- **What is expected**
Please take the lines from the one holding "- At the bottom" through the one holding "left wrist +" in the data below and copy them exactly.

(Recorded data)
|---|
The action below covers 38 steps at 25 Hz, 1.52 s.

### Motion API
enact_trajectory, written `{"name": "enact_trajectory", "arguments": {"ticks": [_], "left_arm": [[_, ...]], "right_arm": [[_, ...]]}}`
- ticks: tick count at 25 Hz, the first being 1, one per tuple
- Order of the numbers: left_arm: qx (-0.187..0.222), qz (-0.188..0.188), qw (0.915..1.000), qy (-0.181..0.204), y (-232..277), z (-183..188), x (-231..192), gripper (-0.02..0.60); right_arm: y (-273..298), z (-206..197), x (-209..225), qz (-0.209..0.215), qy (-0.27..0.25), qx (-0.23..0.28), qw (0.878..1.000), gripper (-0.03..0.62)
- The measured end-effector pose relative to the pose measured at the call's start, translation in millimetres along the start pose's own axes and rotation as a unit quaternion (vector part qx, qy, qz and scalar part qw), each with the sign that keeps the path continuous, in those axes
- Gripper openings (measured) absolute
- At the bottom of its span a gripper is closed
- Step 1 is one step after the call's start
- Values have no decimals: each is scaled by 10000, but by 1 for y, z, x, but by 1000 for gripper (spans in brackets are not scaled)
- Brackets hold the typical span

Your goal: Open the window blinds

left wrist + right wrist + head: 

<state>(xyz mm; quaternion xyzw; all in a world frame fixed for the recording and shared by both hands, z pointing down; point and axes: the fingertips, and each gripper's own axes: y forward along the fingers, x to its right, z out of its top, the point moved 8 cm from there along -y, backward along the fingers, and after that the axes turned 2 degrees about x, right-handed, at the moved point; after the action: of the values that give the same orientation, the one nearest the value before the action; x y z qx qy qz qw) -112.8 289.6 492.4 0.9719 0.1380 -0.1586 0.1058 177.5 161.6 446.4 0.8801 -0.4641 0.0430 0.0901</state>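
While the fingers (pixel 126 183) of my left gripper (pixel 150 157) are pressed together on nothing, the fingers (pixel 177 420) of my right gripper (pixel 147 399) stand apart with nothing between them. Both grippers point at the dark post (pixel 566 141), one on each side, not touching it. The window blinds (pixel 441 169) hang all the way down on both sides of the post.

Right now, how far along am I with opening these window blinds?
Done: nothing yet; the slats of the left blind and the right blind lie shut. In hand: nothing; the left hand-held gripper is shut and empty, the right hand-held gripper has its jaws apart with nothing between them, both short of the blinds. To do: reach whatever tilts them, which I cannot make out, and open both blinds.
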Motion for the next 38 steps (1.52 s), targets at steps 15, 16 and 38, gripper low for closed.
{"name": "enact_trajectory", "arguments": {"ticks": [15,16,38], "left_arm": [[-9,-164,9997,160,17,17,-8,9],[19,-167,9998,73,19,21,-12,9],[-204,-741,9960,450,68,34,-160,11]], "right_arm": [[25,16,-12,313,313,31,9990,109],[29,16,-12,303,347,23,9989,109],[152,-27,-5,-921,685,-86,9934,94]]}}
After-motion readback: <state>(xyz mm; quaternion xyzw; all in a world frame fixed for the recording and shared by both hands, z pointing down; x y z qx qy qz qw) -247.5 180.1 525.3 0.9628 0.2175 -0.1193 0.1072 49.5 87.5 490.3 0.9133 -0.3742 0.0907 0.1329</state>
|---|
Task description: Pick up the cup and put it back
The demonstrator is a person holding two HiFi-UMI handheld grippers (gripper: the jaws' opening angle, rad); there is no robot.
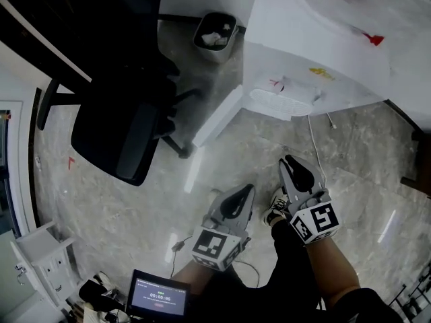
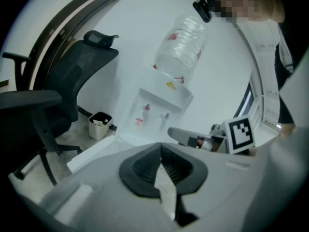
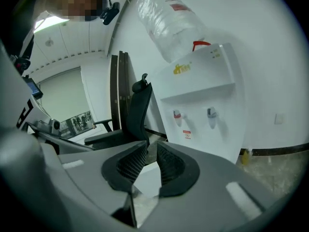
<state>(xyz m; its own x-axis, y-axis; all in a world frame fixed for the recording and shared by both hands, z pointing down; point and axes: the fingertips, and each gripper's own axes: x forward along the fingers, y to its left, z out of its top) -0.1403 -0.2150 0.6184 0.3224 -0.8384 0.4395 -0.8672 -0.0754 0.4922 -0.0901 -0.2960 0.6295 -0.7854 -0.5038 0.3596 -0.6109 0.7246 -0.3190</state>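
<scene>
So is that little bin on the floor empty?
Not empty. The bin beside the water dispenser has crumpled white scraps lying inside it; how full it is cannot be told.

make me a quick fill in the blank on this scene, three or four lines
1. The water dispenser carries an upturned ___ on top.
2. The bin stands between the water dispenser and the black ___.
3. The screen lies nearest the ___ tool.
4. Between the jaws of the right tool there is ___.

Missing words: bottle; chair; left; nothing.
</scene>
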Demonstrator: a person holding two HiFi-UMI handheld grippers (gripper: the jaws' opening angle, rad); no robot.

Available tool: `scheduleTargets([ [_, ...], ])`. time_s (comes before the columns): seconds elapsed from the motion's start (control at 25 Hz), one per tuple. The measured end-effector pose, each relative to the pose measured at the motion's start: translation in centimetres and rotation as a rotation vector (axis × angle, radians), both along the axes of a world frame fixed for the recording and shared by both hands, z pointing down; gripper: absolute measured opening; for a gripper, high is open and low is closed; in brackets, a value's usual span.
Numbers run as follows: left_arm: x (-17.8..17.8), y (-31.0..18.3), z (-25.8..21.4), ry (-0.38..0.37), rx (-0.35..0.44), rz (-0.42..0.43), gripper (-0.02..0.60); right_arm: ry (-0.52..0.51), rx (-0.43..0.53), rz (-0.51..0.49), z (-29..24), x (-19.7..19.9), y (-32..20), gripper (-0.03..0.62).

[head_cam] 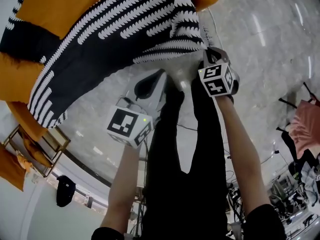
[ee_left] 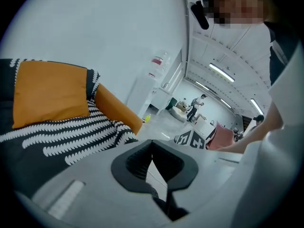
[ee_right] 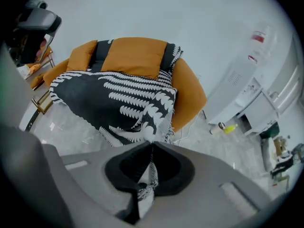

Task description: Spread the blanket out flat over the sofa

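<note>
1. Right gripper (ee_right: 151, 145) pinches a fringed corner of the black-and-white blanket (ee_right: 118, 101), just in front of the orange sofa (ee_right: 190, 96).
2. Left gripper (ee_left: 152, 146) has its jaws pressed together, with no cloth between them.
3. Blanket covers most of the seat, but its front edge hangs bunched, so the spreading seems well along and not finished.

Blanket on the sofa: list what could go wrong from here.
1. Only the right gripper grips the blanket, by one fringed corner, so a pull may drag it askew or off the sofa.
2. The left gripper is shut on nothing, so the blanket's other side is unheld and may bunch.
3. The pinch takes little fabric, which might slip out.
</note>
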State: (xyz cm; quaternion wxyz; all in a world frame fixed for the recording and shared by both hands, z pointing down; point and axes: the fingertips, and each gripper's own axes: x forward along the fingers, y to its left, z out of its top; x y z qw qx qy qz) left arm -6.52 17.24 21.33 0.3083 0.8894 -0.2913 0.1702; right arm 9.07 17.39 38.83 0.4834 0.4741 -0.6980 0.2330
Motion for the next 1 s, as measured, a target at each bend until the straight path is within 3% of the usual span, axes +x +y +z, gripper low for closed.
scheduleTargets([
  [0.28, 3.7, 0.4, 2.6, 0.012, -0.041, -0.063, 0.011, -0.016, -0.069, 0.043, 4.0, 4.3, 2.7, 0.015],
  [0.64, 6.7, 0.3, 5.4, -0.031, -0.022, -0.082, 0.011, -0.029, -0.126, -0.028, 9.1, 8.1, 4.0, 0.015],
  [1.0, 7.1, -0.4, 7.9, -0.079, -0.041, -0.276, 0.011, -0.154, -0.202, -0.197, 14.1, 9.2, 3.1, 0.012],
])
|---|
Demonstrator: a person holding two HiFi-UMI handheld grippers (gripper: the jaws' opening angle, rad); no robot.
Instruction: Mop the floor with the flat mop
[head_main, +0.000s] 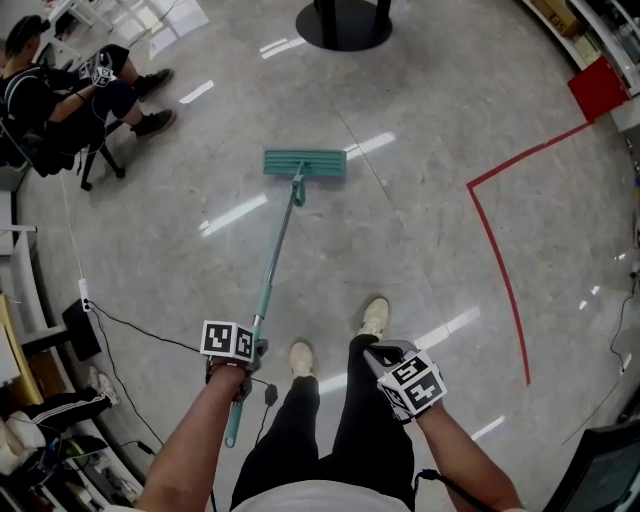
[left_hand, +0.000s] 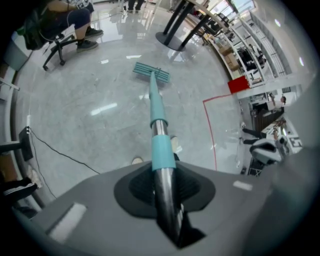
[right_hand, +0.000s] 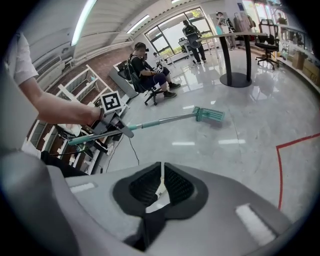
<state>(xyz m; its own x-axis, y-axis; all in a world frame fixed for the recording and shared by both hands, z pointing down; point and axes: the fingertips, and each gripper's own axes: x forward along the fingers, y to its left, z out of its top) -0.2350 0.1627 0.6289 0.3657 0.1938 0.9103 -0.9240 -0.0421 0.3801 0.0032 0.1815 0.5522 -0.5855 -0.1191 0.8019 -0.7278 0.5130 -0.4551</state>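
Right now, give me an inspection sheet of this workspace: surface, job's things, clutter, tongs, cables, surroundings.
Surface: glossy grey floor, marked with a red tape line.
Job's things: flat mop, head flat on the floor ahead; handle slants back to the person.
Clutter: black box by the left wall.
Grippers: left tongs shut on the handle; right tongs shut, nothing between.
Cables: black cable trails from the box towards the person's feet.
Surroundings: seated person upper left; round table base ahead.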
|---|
- **Final answer**
- At the bottom of its span a gripper is closed
- Step 1 is one step after the call's start
- Values have no decimals: each is scaled by 10000, but by 1 for y, z, x, but by 1000 for gripper (spans in brackets are not scaled)
- Brackets hold the typical span

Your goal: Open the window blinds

left wrist + right wrist + head: 

The answer is complete.